Das Hauptwerk aus dieser Werkgruppe ist das große Triptychon RGB in den Maßen 180 x 283 cm, das aus zahlreichen kleinen quadratischen Faltzeichnungen zusammengesetzt ist. Die Einladungskarte zeigt im Innenteil sein Ausmaß: Der Künstler steht davor und wird förmlich vom haptischen und texturierten Glanz umfangen.
Aus der Ferne wirkt die Arbeit wie eine mit Prägungen versehene, lackierte Ledertapete, die mit einem Rombengitter geprägt scheint. Die Gitterlinien sind die Knickkanten des Papiers, also das Sichtbare seiner Faltungen, und lassen dieses sich dreidimensional in den Raum heben, wobei jede der Triptychonbahnen eine eigene Gitterfarbe aufweist. Links sind die Gitterstege grün gefasst, in der Mitte rot und rechts blau. Die Farben lösen somit das Rätsel des kurzen Werktitels, RGB (red, green, blue), auf. Die Rombenflächen schillern ledrig glänzend, leicht metallisch, geschuldet dem Graphit, das der Künstler als letzten Arbeitsschritt aufgetragen hat. Doch ist nicht die ganze Oberfläche in dieser Weise gleichmäßig gestaltet. Vielmehr scheint im Zentrum jedes quadratischen Blattes Rot als Grundfarbe durch, das gelegentlich mit Grün ergänzt wird. Ein verwirrendes Wechselspiel zwischen Rot, Grün und dem metallischen Graphitschwarz entsteht, gerahmt von der Grundfarbe des Rombengitters und dramatisiert durch die Strukturen einer bei jedem Blatt individuellen biomorphen Form. Spätestens hier wird klar, dass es sich um ein Werk von Daikoku handelt, kennt man die Entwicklung seiner abstrakten und biomorphen Zeichnung.
Die Feinheit der Graphitzeichnung ist dem Wesensmerkmal des großes Ganzen, dem Triptychon, strategisch geopfert, da der Künstler wohl in die noch nicht getrocknete Farbgrundierung seine biomorphen Motive vermutlich mit einem Bleistift eindrückt hat. Wird nun im getrockneten Zustand Graphit aufgetragen, mal intensiver, mal reduzierter, entsteht eine dunkle, oszillierende Farbhaut, die an schillernde Fischhaut oder an eine Ledertapete erinnert. Das Papier hat durch die Bearbeitung des Künstlers gänzlich seinen Charakter verloren und hat sich in ein neues Material verwandelt, das zu berühren und zu fühlen das genuine Interesse des Betrachters scheint. Wir sind ja nicht nur Augenmenschen, sondern haben auch noch andere Sinne. Da ist die Hand recht schnell versucht, den Werkstoff zu ergründen, so vielfach erlebt auf der paper positions berlin.
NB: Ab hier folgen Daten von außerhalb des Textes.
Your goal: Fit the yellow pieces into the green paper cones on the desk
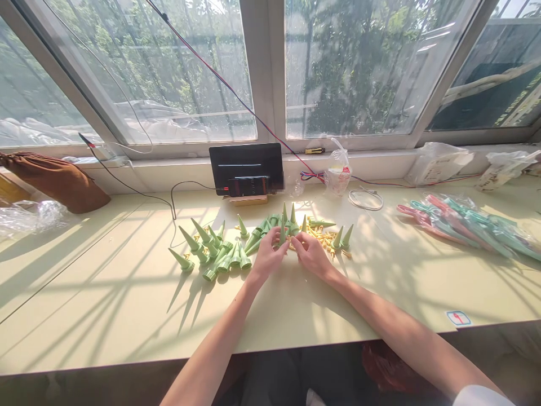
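My left hand is closed around a green plastic spike, which points upward between thumb and fingers. Close beside it, the fingers of my right hand pinch together near the spike's base; whatever they hold is too small to make out. Behind my right hand lies a heap of small yellow plastic pieces, with a few green spikes standing among them. To the left of my hands is a group of similar green cone-shaped spikes, some upright and some lying down.
A tablet leans at the window ledge, with a phone in front of it on a stand. Bagged pink and green items lie at right. A brown pouch sits at left. Cables and a plastic-wrapped cup are at the back.
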Motion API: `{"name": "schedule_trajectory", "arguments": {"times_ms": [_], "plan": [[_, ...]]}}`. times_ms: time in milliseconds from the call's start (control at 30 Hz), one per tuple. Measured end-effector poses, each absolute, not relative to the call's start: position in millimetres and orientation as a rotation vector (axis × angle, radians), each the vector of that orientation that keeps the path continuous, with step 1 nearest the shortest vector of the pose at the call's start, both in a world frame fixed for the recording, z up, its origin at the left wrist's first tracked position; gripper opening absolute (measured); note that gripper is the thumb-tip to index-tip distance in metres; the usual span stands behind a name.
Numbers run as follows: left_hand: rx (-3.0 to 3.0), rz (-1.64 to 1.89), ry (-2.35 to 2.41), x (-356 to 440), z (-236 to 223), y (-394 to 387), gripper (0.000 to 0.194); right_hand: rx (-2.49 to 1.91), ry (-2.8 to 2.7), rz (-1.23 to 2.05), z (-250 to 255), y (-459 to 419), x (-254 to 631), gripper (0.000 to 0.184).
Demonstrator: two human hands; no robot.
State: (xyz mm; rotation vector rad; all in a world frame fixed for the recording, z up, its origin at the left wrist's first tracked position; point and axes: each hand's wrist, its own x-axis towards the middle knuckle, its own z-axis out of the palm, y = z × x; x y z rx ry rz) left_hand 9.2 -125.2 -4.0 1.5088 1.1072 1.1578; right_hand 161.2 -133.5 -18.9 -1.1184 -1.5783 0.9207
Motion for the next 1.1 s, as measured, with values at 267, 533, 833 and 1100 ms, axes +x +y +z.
{"name": "schedule_trajectory", "arguments": {"times_ms": [267, 533, 833, 1100], "plan": [[1.525, 1.121, 1.11, 9.0, -3.3, -126.1, 0.032, -1.152, -1.59, 0.849, -23.6, -130.5, 161.3, 0.045], [1.548, 1.119, 1.075, 8.0, -7.9, -125.0, 0.033, -1.168, -1.613, 0.802, -27.2, -127.9, 161.1, 0.052], [1.54, 1.085, 1.051, 7.8, -3.7, -126.4, 0.034, -1.166, -1.613, 0.821, -29.0, -127.3, 161.7, 0.057], [1.417, 1.15, 1.111, 9.2, -0.5, -127.0, 0.036, -1.127, -1.593, 0.856, -20.4, -131.8, 162.1, 0.035]]}}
Es ist eigentlich folgerichtig, dass der Bildhauer Daikoku wie auch schon weitere Bildhauer/Künstler aus meinem Galerieprogramm wie Ursula Sax und Gil Shachar –um nur zwei zu nennen –, mit der Papierarbeit in den Raum geht.
Die Vielfalt seiner neuen Werkgruppe ist in RGB konzentriert. Sie zeigt sich zudem auf vielfältige Weise bei den einzelnen kleineren Blättern. Entweder treppen sie sich ab, formulieren eine Zick-Zack-Form, da die Faltungen horizontal ausgerichtet sind, es entstehen strenge orthogonale Gitter, oder es sind Faltungen innerhalb des Papierfeldes erfolgt, die nicht bis zu den Kanten durchgehen und eine ganz eigene 'Landschaft' von Erhebungen und Vertiefungen im Papier erzeugen.
Der Kosmos dieses neuen Arbeitsfeldes wird gerade durch den Künstler ausgelotet. Es ist erst der Anfang!
Die aktuelle Einzelausstellung von Takayuki Daikoku im Straßen-Salon wird im nebenliegenden Galerieraum begleitet von der Einzelausstellung Lumière von Hitomi Uchikura. Auch diese Künstlerin zeigt eine Werkgruppe, die auf Papier gründet. Ein anderer künstlerischer Ansatz ist zu erleben, und doch zeigen beide Künstler, wie sehr Papier als künstlerisches Material und Inspirationsquelle in der japanischen Kultur verhaftet ist.